JENNIFER: For sort of like a mean would you recommend chicken?
TRISHA: I think that you can use any lean protein. Lean beef, lean chicken, pork tenderloin, it’s a wonderful lean source of protein, tofu and beans. They are also really high in protein.
JENNIFER: Ok so what about my favorite foods that I’m going to miss?
TRISHA: You don’t have to miss them, you can eat them, but what you want to do is reserve ten percent of your daily calorie intake for fun foods. So if you’re eating 1600 calories a day, which is a good weight loss goal for a woman who is also exercising, you want to eat 160 of those calories for fun foods. So that’s about four or five Hershey’s kisses or a few more, or a reduced fat vanilla cone from McDonald’s. It can also be a couple of cookies. You know anything, whatever you like you can fit it into your diet providing you pay attention to portions, and you pay attention to what I call food amnesia. Oh you know you can say, “Well I haven’t had a chocolate all week long, I can have chocolate today.” Well yesterday you had a cookie, and the day before you had ice cream, so maybe you didn’t have chocolate but you did have a treat every single day. So just keep it in mind and realize, be aware of how much, how many of your calories are coming from sweets and treats. And limit it to about ten percent of your daily calories.

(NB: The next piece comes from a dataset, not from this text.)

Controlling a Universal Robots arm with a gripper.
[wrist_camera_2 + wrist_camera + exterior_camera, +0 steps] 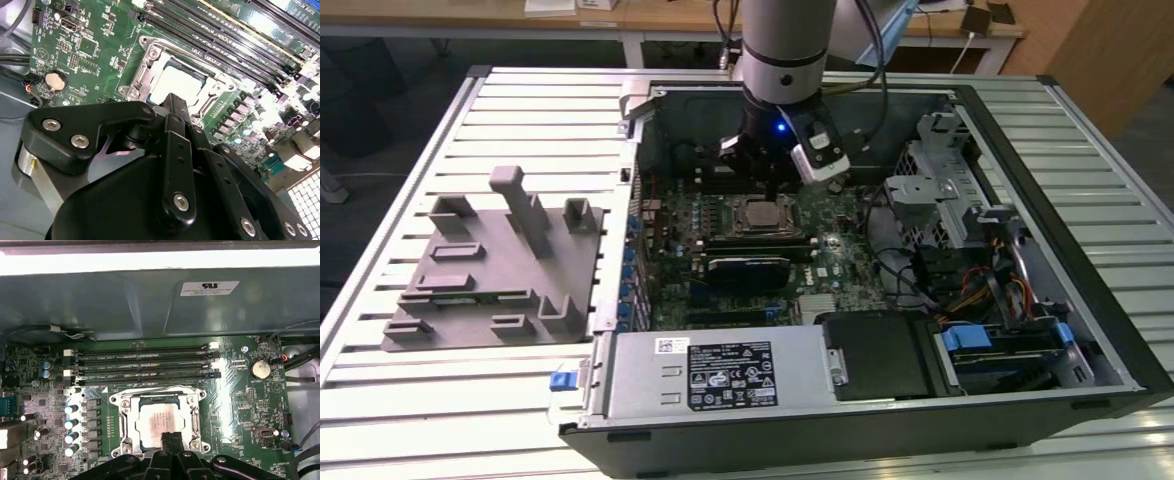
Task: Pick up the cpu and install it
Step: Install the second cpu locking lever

JENNIFER: You can do that everyday.
TRISHA: You can do that everyday. I think is very important to include your favorite foods everyday. And for some people its chocolate, and for some its cheese. I don’t think you have to get into the mindset that you have to give something up; it just backfires all the time.
JENNIFER: You feel like your being deprived.
TRISHA: You feel like you’re being deprived, and that is not a good daily strategy or a life strategy. What people don’t realize about diets they are for life. When you change your eating habits you have to make a change you can stick with for life. Otherwise you’re going to have a yo-yo diet and that’s not what you want, that’s also not good for your health.
JENNIFER: Great advice, thank you so much Trisha. I’m Jennifer Morris for howdini.